Parlamentares da CPMI argumentam que a decisão de Toffoli que restringiu o acesso a informações bancárias, fiscais e telemáticas obtidas no âmbito do colegiado tem dificultado a investigação parlamentar e enfraquecido a capacidade de apurar possíveis irregularidades envolvendo grandes operações financeiras e concessões de empréstimos consignados com indícios de fraude.
Choque entre Legislativo e Judiciário
A iniciativa de pedir uma audiência com o ministro do STF ocorre após uma série de divergências entre a CPMI do INSS e o Supremo sobre o acesso a documentos considerados essenciais pela comissão para a investigação. Segundo membros do colegiado, a retirada de materiais das mãos da CPMI — que incluíam quebras de sigilo autorizadas pelo próprio Parlamento — resulta em “bloqueio de provas legalmente produzidas”, dificultando o trabalho de rastreamento e análise de possíveis fraudes.
A CPMI foi criada para apurar o esquema de fraudes no INSS, também conhecido como “Farra do INSS”, que envolve descontos indevidos e empréstimos consignados com indícios de irregularidades que afetaram milhões de aposentados e pensionistas e movimentaram bilhões de reais.
Integrantes da comissão dizem que os dados sob sigilo são chave para estabelecer conexões entre movimentações financeiras suspeitas analisadas pela Polícia Federal e relatórios bancários ou fiscais que poderiam indicar benefícios indevidos e potenciais envolvimentos de pessoas ou empresas no esquema investigado.
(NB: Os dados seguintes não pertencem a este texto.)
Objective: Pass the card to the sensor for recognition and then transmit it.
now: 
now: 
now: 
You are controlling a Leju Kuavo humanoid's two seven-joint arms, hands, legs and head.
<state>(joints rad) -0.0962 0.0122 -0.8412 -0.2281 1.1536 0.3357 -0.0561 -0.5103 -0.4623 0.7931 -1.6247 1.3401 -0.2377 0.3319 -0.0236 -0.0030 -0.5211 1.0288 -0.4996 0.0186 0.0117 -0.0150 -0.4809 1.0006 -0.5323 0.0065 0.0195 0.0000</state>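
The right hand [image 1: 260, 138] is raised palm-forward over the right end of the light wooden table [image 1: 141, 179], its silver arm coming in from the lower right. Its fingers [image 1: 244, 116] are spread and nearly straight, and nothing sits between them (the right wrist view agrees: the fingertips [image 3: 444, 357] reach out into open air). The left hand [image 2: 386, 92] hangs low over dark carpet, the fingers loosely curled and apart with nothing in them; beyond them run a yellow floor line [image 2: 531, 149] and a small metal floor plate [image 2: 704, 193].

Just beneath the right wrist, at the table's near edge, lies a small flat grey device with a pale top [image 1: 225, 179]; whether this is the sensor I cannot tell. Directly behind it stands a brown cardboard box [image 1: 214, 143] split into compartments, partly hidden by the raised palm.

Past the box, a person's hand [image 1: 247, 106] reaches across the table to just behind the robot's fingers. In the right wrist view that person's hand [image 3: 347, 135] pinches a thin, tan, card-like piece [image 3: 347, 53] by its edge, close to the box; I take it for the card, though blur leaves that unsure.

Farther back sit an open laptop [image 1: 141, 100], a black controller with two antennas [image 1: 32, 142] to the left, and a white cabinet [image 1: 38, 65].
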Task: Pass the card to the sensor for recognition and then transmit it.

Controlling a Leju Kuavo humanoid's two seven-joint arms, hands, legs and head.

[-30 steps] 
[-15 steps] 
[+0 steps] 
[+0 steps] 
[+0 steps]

Repercussões e próximos passos
O pedido de audiência com Toffoli pode intensificar a disputa institucional entre o Poder Legislativo, que busca fortalecer suas prerrogativas investigativas por meio da CPMI, e o Poder Judiciário, que tem defendido a aplicação de regras de sigilo e restrições de acesso sob justificativa de proteger dados sensíveis e evitar a exposição indevida de informações durante investigações em curso.
O presidente da CPMI e parlamentares aliados devem formalizar o pedido ao ministro nas próximas semanas, com a expectativa de que Toffoli esclareça os critérios adotados pelo STF e analise a possibilidade de restituir parcialmente o acesso aos documentos sigilosos para o colegiado.